The problem | Please reproduce all of the lines below, word for word and in full.

Segment Open

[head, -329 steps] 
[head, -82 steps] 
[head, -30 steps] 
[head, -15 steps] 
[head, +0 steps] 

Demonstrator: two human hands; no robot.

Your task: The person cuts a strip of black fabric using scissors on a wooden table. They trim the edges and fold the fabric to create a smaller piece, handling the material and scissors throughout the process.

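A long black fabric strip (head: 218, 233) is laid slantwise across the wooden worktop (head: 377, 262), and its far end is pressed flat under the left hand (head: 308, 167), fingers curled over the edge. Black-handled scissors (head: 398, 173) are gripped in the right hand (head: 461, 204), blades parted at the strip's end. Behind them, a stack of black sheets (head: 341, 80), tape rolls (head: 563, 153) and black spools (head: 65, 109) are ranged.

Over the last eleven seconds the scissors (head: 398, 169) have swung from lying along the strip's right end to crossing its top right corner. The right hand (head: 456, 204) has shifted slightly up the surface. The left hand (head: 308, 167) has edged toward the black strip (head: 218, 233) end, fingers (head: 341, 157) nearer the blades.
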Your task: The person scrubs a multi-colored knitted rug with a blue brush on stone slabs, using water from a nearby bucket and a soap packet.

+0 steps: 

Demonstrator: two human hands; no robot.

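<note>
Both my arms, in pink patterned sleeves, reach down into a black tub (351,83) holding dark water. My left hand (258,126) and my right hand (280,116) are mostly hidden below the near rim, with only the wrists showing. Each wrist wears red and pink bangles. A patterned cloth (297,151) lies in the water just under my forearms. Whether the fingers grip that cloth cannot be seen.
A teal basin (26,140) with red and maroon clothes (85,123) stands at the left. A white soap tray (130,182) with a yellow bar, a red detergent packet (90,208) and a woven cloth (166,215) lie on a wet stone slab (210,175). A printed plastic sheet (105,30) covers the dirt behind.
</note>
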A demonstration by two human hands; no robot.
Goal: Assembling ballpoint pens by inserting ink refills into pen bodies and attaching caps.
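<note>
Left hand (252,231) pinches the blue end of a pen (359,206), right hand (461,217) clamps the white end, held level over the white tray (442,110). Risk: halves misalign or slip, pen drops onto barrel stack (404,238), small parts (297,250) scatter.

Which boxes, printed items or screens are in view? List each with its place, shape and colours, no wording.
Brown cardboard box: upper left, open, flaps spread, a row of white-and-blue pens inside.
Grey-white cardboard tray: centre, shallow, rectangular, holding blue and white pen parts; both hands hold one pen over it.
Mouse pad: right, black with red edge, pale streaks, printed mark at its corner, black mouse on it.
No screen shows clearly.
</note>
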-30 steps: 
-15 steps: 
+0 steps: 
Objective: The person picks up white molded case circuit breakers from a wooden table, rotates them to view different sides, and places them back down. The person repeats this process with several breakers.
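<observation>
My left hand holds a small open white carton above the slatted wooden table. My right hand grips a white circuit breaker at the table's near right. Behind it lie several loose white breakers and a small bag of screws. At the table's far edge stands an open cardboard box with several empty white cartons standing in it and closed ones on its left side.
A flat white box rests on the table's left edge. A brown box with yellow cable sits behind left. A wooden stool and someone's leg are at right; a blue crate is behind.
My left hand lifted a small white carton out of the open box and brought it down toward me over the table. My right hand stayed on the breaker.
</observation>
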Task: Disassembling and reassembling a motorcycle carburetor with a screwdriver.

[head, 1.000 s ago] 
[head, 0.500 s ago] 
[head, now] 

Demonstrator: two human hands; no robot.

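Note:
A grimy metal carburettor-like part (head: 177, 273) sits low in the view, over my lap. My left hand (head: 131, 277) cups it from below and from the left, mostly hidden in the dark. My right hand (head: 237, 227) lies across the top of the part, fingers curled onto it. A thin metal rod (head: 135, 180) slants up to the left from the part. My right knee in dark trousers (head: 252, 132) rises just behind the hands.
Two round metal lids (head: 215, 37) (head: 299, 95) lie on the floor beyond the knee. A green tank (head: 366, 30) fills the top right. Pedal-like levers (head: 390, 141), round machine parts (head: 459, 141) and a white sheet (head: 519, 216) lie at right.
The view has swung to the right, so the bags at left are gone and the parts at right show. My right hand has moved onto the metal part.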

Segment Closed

Reply |
[head, -329 steps] 
[head, -82 steps] 
[head, -30 steps] 
[head, -15 steps] 
[head, +0 steps] 

Demonstrator: two human hands; no robot.

Your task: The person cuts a strip of black fabric using scissors on a wooden table. They trim the edges and fold the fabric to create a smaller piece, handling the material and scissors throughout the process.

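A long black fabric strip (head: 218, 233) is laid slantwise across the wooden worktop (head: 377, 262), and its far end is pressed flat under the left hand (head: 308, 167), fingers curled over the edge. Black-handled scissors (head: 398, 173) are gripped in the right hand (head: 461, 204), blades parted at the strip's end. Behind them, a stack of black sheets (head: 341, 80), tape rolls (head: 563, 153) and black spools (head: 65, 109) are ranged.

Over the last eleven seconds the scissors (head: 398, 169) have swung from lying along the strip's right end to crossing its top right corner. The right hand (head: 456, 204) has shifted slightly up the surface. The left hand (head: 308, 167) has edged toward the black strip (head: 218, 233) end, fingers (head: 341, 157) nearer the blades.
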Your task: The person scrubs a multi-colored knitted rug with a blue brush on stone slabs, using water from a nearby bucket and a soap packet.

+0 steps: 

Demonstrator: two human hands; no robot.

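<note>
Both my arms, in pink patterned sleeves, reach down into a black tub (351,83) holding dark water. My left hand (258,126) and my right hand (280,116) are mostly hidden below the near rim, with only the wrists showing. Each wrist wears red and pink bangles. A patterned cloth (297,151) lies in the water just under my forearms. Whether the fingers grip that cloth cannot be seen.
A teal basin (26,140) with red and maroon clothes (85,123) stands at the left. A white soap tray (130,182) with a yellow bar, a red detergent packet (90,208) and a woven cloth (166,215) lie on a wet stone slab (210,175). A printed plastic sheet (105,30) covers the dirt behind.
</note>
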A demonstration by two human hands; no robot.
Goal: Assembling ballpoint pens by inserting ink refills into pen bodies and attaching caps.
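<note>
Left hand (252,231) pinches the blue end of a pen (359,206), right hand (461,217) clamps the white end, held level over the white tray (442,110). Risk: halves misalign or slip, pen drops onto barrel stack (404,238), small parts (297,250) scatter.

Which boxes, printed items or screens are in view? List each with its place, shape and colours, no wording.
Brown cardboard box: upper left, open, flaps spread, a row of white-and-blue pens inside.
Grey-white cardboard tray: centre, shallow, rectangular, holding blue and white pen parts; both hands hold one pen over it.
Mouse pad: right, black with red edge, pale streaks, printed mark at its corner, black mouse on it.
No screen shows clearly.
</note>
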-30 steps: 
-15 steps: 
+0 steps: 
Objective: The person picks up white molded case circuit breakers from a wooden table, rotates them to view different sides, and places them back down. The person repeats this process with several breakers.
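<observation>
My left hand holds a small open white carton above the slatted wooden table. My right hand grips a white circuit breaker at the table's near right. Behind it lie several loose white breakers and a small bag of screws. At the table's far edge stands an open cardboard box with several empty white cartons standing in it and closed ones on its left side.
A flat white box rests on the table's left edge. A brown box with yellow cable sits behind left. A wooden stool and someone's leg are at right; a blue crate is behind.
My left hand lifted a small white carton out of the open box and brought it down toward me over the table. My right hand stayed on the breaker.
</observation>
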Task: Disassembling and reassembling a motorcycle carburetor with a screwdriver.

[head, 1.000 s ago] 
[head, 0.500 s ago] 
[head, now] 

Demonstrator: two human hands; no robot.

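Note:
A grimy metal carburettor-like part (head: 177, 273) sits low in the view, over my lap. My left hand (head: 131, 277) cups it from below and from the left, mostly hidden in the dark. My right hand (head: 237, 227) lies across the top of the part, fingers curled onto it. A thin metal rod (head: 135, 180) slants up to the left from the part. My right knee in dark trousers (head: 252, 132) rises just behind the hands.
Two round metal lids (head: 215, 37) (head: 299, 95) lie on the floor beyond the knee. A green tank (head: 366, 30) fills the top right. Pedal-like levers (head: 390, 141), round machine parts (head: 459, 141) and a white sheet (head: 519, 216) lie at right.
The view has swung to the right, so the bags at left are gone and the parts at right show. My right hand has moved onto the metal part.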

This concludes the response to the exercise.